Prenons un exemple. Votre équipe a un nouveau boss. Lors de votre première rencontre avec lui, vous trébuchez bêtement sur une phrase, vous avez du mal à exprimer l’idée que vous aviez en tête. Vous vous sentez ridicule juste pour ça. Vous êtes convaincu qu’il a maintenant une piètre image de vous, et ce sentiment négatif vous allez le traîner des semaines durant, comme un boulet, jusqu’au jour où vous exprimerez une idée géniale en réunion. Le hic, c’est qu’en vérité votre boss n’aura même pas relevé le fait que vous avez bafouillé un peu lors de votre première rencontre: il le sait bien que tout le monde bafouille un jour ou l’autre, et qu’il n’y a rien là. Et vous, à cause de ce foutu écart d’appréciation, vous allez souffrir des semaines et des semaines, persuadé — à tort — d’être perçu comme un benêt…
Comment corriger le tir? Oui, comment arrêter de nous montrer aussi négatifs à notre sujet?

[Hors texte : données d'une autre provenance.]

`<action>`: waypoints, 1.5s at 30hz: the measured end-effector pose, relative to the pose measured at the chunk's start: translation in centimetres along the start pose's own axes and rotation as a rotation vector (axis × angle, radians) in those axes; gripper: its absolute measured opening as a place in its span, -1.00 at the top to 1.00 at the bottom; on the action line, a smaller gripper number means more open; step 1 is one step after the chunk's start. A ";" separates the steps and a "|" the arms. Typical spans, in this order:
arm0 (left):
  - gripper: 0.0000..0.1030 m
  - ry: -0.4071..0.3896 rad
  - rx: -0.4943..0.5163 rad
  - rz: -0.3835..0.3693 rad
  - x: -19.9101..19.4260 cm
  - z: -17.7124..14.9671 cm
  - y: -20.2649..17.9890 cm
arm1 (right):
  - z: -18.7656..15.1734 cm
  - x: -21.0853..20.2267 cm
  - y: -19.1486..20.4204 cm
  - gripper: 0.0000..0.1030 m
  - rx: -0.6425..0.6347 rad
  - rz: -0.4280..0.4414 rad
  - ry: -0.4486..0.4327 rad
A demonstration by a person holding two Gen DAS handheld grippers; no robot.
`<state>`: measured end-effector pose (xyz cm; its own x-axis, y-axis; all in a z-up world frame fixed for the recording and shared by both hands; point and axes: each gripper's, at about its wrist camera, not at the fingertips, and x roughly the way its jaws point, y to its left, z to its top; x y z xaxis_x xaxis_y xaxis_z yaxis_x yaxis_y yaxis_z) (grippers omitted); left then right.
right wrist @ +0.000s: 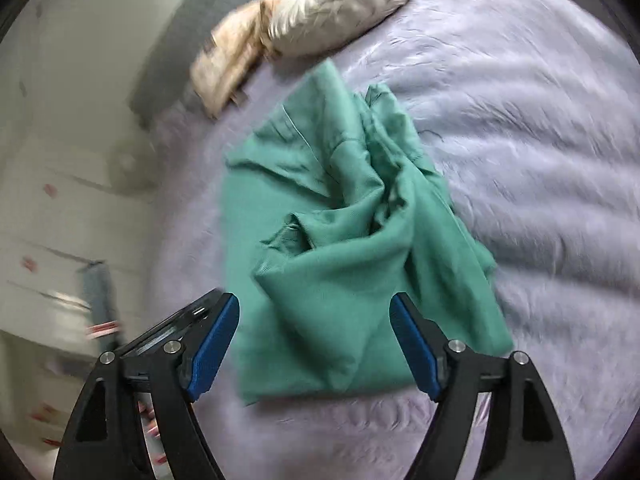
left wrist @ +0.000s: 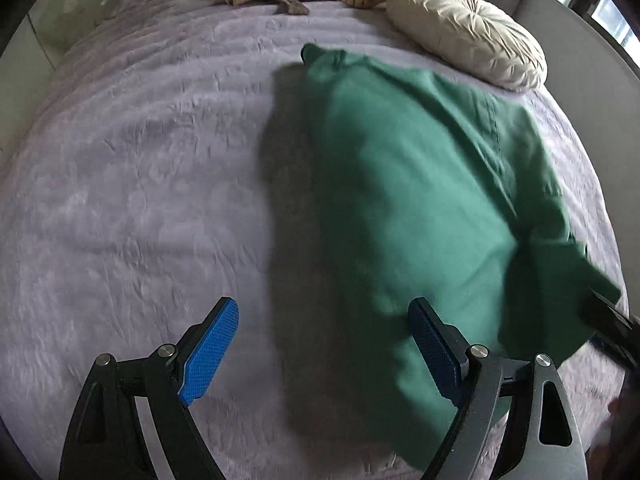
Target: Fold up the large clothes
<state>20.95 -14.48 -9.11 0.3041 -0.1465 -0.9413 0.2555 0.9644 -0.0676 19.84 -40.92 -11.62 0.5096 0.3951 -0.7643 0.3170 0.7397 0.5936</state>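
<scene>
Green garment (right wrist: 344, 248) crumpled on lilac bedspread (right wrist: 540, 160), beside round cushion (left wrist: 468, 32).

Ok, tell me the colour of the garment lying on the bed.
Green garment, plain with no pattern; it shows best in the right wrist view.

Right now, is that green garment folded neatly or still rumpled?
Folded over but rumpled: the green garment lies in a narrow doubled strip on the bedspread, with twisted creases bunched across its top layer.
</scene>
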 end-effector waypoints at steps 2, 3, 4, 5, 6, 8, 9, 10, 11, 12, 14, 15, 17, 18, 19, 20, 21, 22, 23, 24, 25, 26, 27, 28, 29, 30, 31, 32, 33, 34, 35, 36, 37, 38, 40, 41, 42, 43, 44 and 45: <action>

Les chercheurs soulignent qu’il n’y a pas de réponse simple, mais qu’un truc peut être tenté: déplacer son attention lorsqu’on discute avec quelqu’un.
«Essayez de zoomer sur votre interlocuteur, suggèrent-ils. Faites preuve de curiosité à son égard, posez-lui des questions et écoutez vraiment ses réponses.» Car plus on se concentre sur l’autre, moins on pense à soi, meilleure nous paraîtra la discussion et moins notre esprit sera porté à l’autocritique.
Bref, l’idée est de faire de l’écoute active, en recourant notamment à la méthode PQR.
– Paraphrases. La paraphrase consiste à reformuler avec nos mots ce que l’autre vient de nous dire. Elle permet de bien suivre le fil de la discussion et de faire savoir à notre interlocuteur que vous suivez bien ce qu’il est en train de nous dire.
– Questions. Le fait de poser des questions permet de clarifier certains points qui peuvent paraître ambigus lors de la discussion. Elles montrent que vous êtes attentif et que vous vous intéressez vraiment à ce que l’autre vous dit. À noter l’intérêt de poser des questions ouvertes (par lesquelles on ne peut répondre ni par oui ni par non), car celles-ci poussent à approfondir le sujet abordé.
– Résumé. Une fois que votre interlocuteur a terminé de parler, vous pouvez reformuler son idée principale, en la résumant. Par exemple, à l’aide d’un début de phrase du genre «Si j’ai bien compris, tu considères que (…)». Cette synthèse permettra à votre interlocuteur de valider le fait que vous avez bien compris ce qu’il vient de vous dire. Et au besoin, elle peut contribuer à relancer la discussion.
Voilà, Orélie. Vous n’êtes pas l’idiote de service, contrairement à ce que vous imaginez. Et pour vous défaire de cette sale impression, je vous invite à pratiquer l’écoute active. Ça devrait sûrement changer les choses.
En passant, l’humoriste français Pierre Dac disait, pince-sans-rire: «Écouter les autres, c’est encore la meilleure façon d’entendre ce qu’ils disent».